Vous n'apportez rien à ce débat, pourtant majeur pour régler cette crise.
Il ne suffit pas de croire que des hommes raisonnables puissent trouver un accord raisonnable pour faire la paix. Il faut le prouver.
Réponse de le 18/03/2014 à 16:56 :
Réveillez vous!Bernard Henry Lévy n'a pas attendu vos commentaires sur la Tribune pour aller s'impliquer dès le début:non seulement,la France est présente,mais elle est aussi pionnière sur ce dossier
a écrit le 18/03/2014 à 15:17 :
Ce qui est clair c'est que Hollande n'est pas De Gaulle, très loin s'en faut, et que pas un seul dirigeant européen n'est à la hauteur des enjeux, les anglais jouant pour leur part, et comme d''habitude le double jeu comme indiqué dans l'article, bouffant à tous les râteliers, prêts à tirer l'échelle et à nous cocufier comme ils ont l'habitude de le faire (ex : L'Irak, les paradis fiscaux, la régulation financière et bancaire etc....etc...). Les européens n'ont donc ni l'envergure ni l'intelligence, ni la vison stratégique ni les c.... pour défendre les intérêts de leurs concitoyens, les dirigeants européens sont les larbins et des amerlocs surtout de leurs firmes, et des multinationales européennes surtout allemandes et otages de leurs clients fournisseurs chinois. Pitoyable et en plus les textes constitutionnels de certains pays de L'UEM et de l'UE sont interprétés semble t il, par les cours constitutionnelles ou par les tribunaux européens (à voir) pour que le non respect des traités et accords européens puissent paraître conforme... au droit. Un scandale.
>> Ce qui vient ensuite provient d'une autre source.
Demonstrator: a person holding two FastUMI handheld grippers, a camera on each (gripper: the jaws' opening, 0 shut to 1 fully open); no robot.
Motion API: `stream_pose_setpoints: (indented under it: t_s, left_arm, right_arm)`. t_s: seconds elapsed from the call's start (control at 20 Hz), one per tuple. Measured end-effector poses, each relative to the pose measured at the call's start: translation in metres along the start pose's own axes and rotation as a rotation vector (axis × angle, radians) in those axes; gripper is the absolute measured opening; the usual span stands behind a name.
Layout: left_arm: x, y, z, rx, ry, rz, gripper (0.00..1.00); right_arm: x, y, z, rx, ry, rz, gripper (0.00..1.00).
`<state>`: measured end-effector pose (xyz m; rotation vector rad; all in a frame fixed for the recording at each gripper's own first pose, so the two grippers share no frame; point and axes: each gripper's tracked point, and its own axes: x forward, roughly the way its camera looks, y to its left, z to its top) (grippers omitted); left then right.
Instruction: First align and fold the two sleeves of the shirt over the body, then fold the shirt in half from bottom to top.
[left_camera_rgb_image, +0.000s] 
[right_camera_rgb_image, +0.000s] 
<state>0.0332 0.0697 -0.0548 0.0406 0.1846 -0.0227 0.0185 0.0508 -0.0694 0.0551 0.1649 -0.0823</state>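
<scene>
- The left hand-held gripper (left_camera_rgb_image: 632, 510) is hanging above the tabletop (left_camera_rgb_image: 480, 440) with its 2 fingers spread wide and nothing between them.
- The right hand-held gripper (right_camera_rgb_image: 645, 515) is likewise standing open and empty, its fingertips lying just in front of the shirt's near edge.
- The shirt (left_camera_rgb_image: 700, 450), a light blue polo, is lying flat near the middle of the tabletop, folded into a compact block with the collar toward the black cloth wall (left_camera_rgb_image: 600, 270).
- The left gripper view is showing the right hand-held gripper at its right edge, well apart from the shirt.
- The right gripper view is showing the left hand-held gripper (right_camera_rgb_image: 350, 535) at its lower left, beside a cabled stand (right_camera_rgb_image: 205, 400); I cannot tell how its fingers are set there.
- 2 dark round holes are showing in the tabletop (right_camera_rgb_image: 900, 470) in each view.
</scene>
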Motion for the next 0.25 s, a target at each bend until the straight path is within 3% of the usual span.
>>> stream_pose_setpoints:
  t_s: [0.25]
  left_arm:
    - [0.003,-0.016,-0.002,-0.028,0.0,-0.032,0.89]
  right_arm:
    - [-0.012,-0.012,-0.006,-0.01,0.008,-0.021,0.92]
Réponse de le 18/03/2014 à 15:51 :
C'est normal puisque l'Europe n'est qu'une Europe des Nations alors qu'il aurait fallu une structure entre Confédération et Fédération selon les aspects communs à traiter. On ne peut pas mettre systématiquement tout sur le dos de l'Europe et vouloir conserver pour des intérêts politiques de courte vue ses petits points de vue personnels de petites nations et là dans ce domaine les séparatistes et populistes qui siègent en plus à Bruxelles et en famille sont champions au plan de la contradiction et du paradoxe, style FN etc. Dans la crise actuelle d'ailleurs, ce sont le Nations qui interviennent, c'est là ou réside l'éternelle faille de l'interlocuteur européen qu'on ne veut pas dans les nations européennes.
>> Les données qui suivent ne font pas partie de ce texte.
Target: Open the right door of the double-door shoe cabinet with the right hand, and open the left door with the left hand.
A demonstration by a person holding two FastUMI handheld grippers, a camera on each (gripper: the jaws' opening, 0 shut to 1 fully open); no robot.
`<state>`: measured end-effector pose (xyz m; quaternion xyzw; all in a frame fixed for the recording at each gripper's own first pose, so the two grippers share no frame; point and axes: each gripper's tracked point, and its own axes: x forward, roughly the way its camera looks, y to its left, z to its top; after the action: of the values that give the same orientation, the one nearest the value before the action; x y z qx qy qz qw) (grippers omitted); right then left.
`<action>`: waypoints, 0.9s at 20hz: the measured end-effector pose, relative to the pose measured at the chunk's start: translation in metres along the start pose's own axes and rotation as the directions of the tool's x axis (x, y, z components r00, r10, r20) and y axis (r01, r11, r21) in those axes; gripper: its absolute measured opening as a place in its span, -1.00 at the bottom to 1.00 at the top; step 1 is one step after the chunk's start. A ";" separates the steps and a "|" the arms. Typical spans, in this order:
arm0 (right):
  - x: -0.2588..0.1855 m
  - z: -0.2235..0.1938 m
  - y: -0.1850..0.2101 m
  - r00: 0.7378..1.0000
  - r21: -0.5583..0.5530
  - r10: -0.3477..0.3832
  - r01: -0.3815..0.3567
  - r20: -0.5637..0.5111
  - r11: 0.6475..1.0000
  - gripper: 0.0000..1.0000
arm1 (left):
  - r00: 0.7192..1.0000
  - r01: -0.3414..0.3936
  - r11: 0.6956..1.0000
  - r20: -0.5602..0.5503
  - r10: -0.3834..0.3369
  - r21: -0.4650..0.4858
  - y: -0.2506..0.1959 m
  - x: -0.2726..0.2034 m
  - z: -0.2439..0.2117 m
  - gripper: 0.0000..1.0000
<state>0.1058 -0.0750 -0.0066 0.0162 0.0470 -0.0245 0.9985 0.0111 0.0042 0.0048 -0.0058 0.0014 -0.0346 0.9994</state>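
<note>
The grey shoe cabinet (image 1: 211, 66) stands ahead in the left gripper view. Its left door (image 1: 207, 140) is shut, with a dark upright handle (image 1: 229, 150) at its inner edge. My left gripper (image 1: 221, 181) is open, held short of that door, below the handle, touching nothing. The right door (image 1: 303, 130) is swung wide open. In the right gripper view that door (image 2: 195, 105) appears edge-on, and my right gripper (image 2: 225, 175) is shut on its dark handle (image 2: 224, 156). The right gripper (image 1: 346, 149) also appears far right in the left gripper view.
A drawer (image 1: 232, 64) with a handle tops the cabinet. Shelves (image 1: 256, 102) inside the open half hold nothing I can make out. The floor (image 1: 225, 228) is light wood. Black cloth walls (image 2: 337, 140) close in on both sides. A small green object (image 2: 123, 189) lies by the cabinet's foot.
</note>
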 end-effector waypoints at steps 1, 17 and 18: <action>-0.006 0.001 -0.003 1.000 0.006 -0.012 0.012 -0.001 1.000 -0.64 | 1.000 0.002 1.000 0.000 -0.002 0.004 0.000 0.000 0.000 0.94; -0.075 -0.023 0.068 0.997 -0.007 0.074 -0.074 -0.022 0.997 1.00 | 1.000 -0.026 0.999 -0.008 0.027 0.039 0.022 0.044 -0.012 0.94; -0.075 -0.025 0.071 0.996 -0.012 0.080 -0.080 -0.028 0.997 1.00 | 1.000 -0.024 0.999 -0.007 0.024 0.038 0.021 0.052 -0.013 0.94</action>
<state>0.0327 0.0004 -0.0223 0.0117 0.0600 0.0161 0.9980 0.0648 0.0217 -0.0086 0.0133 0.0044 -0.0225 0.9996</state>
Réponse de le 18/03/2014 à 15:53 :
C'est normal puisque l'Europe n'est qu'une Europe des Nations alors qu'il aurait fallu une structure entre Confédération et Fédération selon les aspects communs à traiter. On ne peut pas mettre systématiquement tout sur le dos de l'Europe et vouloir conserver pour des intérêts politiques de courte vue ses petits points de vue personnels de petites nations et là dans ce domaine les séparatistes et populistes qui siègent en plus à Bruxelles et en famille sont champions au plan de la contradiction et du paradoxe, style FN etc. Dans la crise actuelle d'ailleurs, ce sont le Nations qui interviennent, c'est là ou réside la faille.
Réponse de le 18/03/2014 à 15:54 :
L'Europe c'est rien Commentaire parfait, l'Europe, une volonté US pour mettre l'Otan dans les pattes des russes, contrarier leur géopolitique et servir de débouché aux produits US à travers le marché transatlantique à venir en ruinant nos entreprise et notre agriculture à coups d'économie d'échelle, d'OGM et de subventions. En face, que trouve t-on ? Depuis 30 ans, des hommes politiques larbins des US qui n'ont jamais défendu la nation...
Réponse de le 18/03/2014 à 16:58 :
D'accord avec une consolidation de l'Europe avec un président marquant à sa tête. Giscard avait prévu d'être le premier président de l'Europe, il aurait sans doute attiré l'attention. Un de Gaulle à la tête de l'Europe ferait sérieusement avancer cette dernière.